*The task*. A faithful, complete transcription of the listing is required.

*Stored data*.
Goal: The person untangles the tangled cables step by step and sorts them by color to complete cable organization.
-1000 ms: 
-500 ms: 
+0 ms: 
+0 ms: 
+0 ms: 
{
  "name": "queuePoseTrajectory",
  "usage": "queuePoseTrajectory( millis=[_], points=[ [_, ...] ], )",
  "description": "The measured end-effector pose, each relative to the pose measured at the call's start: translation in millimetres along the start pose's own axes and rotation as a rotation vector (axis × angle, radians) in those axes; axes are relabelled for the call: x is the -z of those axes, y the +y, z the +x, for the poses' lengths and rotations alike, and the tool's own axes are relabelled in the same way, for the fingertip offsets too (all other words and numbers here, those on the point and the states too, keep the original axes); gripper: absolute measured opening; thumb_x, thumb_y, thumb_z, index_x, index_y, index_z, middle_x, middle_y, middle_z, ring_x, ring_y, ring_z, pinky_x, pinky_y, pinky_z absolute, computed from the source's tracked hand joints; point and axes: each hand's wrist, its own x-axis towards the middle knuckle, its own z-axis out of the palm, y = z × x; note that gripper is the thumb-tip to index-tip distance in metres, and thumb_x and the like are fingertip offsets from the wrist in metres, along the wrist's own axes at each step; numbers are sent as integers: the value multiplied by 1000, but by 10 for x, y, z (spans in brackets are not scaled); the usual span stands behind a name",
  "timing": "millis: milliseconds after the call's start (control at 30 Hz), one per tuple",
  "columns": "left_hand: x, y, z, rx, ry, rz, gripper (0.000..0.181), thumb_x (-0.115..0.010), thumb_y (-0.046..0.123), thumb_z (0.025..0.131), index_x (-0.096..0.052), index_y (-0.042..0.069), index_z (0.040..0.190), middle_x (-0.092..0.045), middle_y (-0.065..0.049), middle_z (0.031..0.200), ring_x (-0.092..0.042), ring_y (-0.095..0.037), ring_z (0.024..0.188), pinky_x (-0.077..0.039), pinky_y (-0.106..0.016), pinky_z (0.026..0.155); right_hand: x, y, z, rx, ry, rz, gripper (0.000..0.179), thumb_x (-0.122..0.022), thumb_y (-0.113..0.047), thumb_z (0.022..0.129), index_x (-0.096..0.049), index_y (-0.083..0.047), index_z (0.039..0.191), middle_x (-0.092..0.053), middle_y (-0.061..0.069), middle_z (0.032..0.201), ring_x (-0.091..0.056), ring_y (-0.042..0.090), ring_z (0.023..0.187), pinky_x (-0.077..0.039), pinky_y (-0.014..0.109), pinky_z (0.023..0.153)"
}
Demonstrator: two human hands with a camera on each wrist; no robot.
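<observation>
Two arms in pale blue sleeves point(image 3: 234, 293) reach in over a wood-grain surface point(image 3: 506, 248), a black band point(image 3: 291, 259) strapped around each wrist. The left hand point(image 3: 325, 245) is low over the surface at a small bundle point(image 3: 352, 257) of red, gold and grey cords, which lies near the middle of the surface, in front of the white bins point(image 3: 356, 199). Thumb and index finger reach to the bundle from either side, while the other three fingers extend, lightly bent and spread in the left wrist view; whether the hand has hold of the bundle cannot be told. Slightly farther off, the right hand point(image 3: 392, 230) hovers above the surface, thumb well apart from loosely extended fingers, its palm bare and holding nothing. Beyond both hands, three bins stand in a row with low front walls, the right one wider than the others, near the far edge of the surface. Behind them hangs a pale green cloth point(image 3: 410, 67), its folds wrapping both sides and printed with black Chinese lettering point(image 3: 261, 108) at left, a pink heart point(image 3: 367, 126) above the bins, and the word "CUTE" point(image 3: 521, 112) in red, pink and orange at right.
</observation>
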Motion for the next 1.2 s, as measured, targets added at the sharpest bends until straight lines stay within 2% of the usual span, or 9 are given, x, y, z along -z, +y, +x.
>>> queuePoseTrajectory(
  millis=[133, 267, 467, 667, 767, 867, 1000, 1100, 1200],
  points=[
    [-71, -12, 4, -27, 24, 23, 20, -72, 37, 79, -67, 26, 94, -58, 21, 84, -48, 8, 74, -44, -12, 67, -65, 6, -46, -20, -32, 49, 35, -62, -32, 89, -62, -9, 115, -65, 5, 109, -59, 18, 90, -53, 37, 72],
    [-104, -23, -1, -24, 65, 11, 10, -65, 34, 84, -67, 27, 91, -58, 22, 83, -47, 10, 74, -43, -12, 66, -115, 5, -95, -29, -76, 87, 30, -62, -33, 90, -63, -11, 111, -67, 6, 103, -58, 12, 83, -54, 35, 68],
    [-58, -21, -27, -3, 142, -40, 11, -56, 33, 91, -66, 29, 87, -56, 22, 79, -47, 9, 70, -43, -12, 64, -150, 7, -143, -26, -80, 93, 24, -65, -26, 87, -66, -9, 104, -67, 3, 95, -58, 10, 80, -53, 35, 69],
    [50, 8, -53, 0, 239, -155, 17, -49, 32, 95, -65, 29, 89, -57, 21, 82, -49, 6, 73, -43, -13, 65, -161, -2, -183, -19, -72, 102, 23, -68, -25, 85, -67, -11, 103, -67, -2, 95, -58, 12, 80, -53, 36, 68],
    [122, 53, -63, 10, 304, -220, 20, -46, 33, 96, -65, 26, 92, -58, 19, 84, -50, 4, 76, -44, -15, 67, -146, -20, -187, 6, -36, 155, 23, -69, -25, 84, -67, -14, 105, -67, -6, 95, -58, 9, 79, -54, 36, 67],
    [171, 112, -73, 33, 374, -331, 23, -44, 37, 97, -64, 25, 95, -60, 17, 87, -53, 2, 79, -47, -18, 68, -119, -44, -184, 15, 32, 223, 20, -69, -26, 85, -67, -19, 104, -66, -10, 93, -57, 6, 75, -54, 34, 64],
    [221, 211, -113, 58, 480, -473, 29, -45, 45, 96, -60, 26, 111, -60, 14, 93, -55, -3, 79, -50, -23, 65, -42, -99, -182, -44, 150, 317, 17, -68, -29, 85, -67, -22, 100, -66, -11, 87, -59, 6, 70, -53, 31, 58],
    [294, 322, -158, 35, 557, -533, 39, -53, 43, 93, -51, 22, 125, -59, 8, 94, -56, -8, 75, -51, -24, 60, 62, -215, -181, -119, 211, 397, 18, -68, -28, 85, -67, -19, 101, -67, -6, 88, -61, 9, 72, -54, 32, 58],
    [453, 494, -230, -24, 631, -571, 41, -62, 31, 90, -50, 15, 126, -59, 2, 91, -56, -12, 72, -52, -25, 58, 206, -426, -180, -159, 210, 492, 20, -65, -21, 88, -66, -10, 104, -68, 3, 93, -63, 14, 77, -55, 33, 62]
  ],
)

*Solution*.
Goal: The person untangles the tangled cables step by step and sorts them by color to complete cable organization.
-1000 ms: 
-500 ms: 
+0 ms: 
+0 ms: 
+0 ms: 
{
  "name": "queuePoseTrajectory",
  "usage": "queuePoseTrajectory( millis=[_], points=[ [_, ...] ], )",
  "description": "The measured end-effector pose, each relative to the pose measured at the call's start: translation in millimetres along the start pose's own axes and rotation as a rotation vector (axis × angle, radians) in those axes; axes are relabelled for the call: x is the -z of those axes, y the +y, z the +x, for the poses' lengths and rotations alike, and the tool's own axes are relabelled in the same way, for the fingertip offsets too (all other words and numbers here, those on the point and the states too, keep the original axes); gripper: absolute measured opening; thumb_x, thumb_y, thumb_z, index_x, index_y, index_z, middle_x, middle_y, middle_z, ring_x, ring_y, ring_z, pinky_x, pinky_y, pinky_z absolute, computed from the source's tracked hand joints; point and axes: each hand's wrist, its own x-axis towards the middle knuckle, its own z-axis out of the palm, y = z × x; note that gripper is the thumb-tip to index-tip distance in metres, and thumb_x and the like are fingertip offsets from the wrist in metres, along the wrist's own axes at each step; numbers are sent as integers: the value multiplied by 1000, but by 10 for x, y, z (spans in brackets are not scaled); the usual span stands behind a name",
  "timing": "millis: milliseconds after the call's start (control at 30 Hz), one per tuple",
  "columns": "left_hand: x, y, z, rx, ry, rz, gripper (0.000..0.181), thumb_x (-0.115..0.010), thumb_y (-0.046..0.123), thumb_z (0.025..0.131), index_x (-0.096..0.052), index_y (-0.042..0.069), index_z (0.040..0.190), middle_x (-0.092..0.045), middle_y (-0.065..0.049), middle_z (0.031..0.200), ring_x (-0.092..0.042), ring_y (-0.095..0.037), ring_z (0.024..0.188), pinky_x (-0.077..0.039), pinky_y (-0.106..0.016), pinky_z (0.026..0.155); right_hand: x, y, z, rx, ry, rz, gripper (0.000..0.179), thumb_x (-0.122..0.022), thumb_y (-0.113..0.047), thumb_z (0.022..0.129), index_x (-0.096..0.049), index_y (-0.083..0.047), index_z (0.039..0.191), middle_x (-0.092..0.053), middle_y (-0.061..0.069), middle_z (0.032..0.201), ring_x (-0.091..0.056), ring_y (-0.042..0.090), ring_z (0.023..0.187), pinky_x (-0.077..0.039), pinky_y (-0.014..0.109), pinky_z (0.023..0.153)"
}
Demonstrator: two human hands with a camera on each wrist; no robot.
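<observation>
Two arms in pale blue sleeves point(image 3: 234, 293) reach in over a wood-grain surface point(image 3: 506, 248), a black band point(image 3: 291, 259) strapped around each wrist. The left hand point(image 3: 325, 245) is low over the surface at a small bundle point(image 3: 352, 257) of red, gold and grey cords, which lies near the middle of the surface, in front of the white bins point(image 3: 356, 199). Thumb and index finger reach to the bundle from either side, while the other three fingers extend, lightly bent and spread in the left wrist view; whether the hand has hold of the bundle cannot be told. Slightly farther off, the right hand point(image 3: 392, 230) hovers above the surface, thumb well apart from loosely extended fingers, its palm bare and holding nothing. Beyond both hands, three bins stand in a row with low front walls, the right one wider than the others, near the far edge of the surface. Behind them hangs a pale green cloth point(image 3: 410, 67), its folds wrapping both sides and printed with black Chinese lettering point(image 3: 261, 108) at left, a pink heart point(image 3: 367, 126) above the bins, and the word "CUTE" point(image 3: 521, 112) in red, pink and orange at right.
</observation>
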Motion for the next 1.2 s, as measured, targets added at the sharpest bends until straight lines stay within 2% of the usual span, or 9 are given, x, y, z along -z, +y, +x.
>>> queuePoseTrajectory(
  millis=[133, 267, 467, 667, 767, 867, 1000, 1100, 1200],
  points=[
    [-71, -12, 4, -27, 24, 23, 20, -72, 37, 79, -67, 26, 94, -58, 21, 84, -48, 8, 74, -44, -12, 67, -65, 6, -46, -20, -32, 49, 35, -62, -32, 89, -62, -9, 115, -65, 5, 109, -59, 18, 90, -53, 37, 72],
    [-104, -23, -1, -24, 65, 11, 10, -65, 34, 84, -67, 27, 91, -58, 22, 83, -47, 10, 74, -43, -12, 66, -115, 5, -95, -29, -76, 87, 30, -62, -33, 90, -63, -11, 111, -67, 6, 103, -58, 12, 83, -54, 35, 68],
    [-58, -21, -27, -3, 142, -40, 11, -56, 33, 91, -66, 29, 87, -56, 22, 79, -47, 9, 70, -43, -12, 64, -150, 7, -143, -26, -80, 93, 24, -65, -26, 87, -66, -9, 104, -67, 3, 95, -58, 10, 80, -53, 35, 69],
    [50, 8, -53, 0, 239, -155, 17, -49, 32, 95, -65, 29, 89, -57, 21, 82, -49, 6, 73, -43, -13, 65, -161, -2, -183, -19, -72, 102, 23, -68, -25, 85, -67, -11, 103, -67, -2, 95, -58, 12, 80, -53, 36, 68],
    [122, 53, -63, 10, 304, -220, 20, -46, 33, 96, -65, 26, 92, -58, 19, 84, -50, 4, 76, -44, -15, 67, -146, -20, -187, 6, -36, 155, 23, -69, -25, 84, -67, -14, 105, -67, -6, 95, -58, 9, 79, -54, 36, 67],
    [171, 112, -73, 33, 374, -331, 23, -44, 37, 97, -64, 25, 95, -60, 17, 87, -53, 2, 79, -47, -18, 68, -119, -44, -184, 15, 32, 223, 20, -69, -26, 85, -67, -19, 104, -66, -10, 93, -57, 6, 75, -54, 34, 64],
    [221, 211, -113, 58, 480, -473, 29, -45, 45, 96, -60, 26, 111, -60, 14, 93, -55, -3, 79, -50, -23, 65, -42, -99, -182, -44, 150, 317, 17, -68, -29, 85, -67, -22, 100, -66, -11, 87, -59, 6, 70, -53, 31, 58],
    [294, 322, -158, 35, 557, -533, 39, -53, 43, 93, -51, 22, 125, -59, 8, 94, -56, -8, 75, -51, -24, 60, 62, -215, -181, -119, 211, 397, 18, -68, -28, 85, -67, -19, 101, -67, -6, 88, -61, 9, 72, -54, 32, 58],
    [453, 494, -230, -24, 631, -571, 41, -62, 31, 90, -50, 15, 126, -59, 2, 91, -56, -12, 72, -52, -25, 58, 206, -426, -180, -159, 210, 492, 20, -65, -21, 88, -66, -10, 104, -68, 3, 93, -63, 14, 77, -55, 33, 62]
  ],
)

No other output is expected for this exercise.